- [Work to be completed]:
Go through the material and copy each line in which the word "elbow" shows up.

Data to examine below:

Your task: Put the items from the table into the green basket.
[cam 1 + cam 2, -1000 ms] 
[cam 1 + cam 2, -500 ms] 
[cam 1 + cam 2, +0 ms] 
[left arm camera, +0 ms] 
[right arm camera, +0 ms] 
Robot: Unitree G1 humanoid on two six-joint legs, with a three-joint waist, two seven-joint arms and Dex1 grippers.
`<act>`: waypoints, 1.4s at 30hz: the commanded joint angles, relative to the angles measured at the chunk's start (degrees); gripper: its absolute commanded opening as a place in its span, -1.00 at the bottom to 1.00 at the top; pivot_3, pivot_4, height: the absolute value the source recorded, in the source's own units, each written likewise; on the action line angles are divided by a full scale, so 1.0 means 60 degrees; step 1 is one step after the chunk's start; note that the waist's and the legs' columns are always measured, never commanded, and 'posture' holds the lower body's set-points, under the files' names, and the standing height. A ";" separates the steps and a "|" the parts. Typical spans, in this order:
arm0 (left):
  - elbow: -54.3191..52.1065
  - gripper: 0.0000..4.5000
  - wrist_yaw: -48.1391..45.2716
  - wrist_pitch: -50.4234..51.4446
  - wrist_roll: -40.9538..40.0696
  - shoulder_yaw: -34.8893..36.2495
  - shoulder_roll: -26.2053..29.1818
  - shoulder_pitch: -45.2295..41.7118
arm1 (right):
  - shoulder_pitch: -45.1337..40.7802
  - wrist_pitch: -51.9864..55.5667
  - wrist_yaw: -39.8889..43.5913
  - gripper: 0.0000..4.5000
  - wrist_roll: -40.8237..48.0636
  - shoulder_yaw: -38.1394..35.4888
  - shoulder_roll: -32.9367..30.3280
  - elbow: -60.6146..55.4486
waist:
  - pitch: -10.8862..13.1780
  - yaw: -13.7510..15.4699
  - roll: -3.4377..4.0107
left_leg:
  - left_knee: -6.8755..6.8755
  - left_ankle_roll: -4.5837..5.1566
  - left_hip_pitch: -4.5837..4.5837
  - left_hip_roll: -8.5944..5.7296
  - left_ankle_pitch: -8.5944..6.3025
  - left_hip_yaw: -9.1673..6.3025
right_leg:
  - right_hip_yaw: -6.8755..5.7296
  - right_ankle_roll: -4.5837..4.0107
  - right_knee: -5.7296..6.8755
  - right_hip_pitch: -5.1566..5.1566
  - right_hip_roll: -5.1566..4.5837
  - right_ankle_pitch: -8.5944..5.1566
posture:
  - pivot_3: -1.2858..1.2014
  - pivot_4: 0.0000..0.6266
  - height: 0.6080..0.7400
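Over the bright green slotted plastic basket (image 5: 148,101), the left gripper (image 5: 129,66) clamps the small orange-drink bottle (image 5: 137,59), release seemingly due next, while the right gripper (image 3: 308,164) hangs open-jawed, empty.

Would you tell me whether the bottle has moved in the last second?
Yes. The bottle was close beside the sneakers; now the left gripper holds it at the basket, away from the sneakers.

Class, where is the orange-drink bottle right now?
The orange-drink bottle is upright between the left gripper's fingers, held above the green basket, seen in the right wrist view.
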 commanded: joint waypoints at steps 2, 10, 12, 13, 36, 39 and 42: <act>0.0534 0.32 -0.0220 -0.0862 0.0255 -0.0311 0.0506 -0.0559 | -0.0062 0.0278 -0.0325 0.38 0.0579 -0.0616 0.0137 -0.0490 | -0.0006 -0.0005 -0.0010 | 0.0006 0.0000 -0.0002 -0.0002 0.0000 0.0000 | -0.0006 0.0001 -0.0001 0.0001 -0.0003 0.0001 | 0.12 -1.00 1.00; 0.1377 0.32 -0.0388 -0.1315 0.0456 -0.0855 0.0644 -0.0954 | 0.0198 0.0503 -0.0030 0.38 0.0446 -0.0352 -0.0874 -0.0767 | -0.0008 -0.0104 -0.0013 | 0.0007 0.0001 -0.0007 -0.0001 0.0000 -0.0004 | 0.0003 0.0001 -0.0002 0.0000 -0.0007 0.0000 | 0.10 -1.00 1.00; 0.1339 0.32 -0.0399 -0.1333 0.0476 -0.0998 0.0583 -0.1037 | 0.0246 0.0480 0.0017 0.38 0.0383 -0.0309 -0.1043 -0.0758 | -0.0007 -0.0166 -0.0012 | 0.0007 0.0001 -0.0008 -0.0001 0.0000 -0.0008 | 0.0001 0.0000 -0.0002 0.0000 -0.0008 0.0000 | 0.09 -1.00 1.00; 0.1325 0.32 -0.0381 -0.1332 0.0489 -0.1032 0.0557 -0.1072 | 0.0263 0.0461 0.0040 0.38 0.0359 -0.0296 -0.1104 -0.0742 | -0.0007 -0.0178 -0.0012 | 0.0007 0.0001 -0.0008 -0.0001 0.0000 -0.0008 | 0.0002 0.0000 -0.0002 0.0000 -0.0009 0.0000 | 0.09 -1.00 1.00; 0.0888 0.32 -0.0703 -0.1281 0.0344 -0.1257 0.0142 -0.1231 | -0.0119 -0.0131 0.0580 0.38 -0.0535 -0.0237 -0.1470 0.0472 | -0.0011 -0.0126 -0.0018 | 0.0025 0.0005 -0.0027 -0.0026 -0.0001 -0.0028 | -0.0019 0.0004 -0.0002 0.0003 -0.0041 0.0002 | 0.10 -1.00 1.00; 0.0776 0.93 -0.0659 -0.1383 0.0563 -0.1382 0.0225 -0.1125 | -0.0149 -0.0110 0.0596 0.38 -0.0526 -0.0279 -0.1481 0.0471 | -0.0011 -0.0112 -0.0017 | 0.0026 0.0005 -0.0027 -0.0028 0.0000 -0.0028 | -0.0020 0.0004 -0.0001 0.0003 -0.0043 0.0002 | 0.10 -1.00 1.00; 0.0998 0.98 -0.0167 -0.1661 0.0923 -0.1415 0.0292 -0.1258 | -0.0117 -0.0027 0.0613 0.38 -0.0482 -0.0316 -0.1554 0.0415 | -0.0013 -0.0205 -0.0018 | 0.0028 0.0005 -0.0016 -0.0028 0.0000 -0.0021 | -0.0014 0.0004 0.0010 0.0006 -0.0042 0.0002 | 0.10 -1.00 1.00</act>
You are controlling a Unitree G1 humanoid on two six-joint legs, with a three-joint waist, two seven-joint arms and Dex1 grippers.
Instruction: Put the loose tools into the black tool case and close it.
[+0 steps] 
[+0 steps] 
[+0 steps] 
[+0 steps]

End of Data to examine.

- [Finished task]:
  - elbow: -54.3191..52.1065
  - elbow: -60.6146..55.4486

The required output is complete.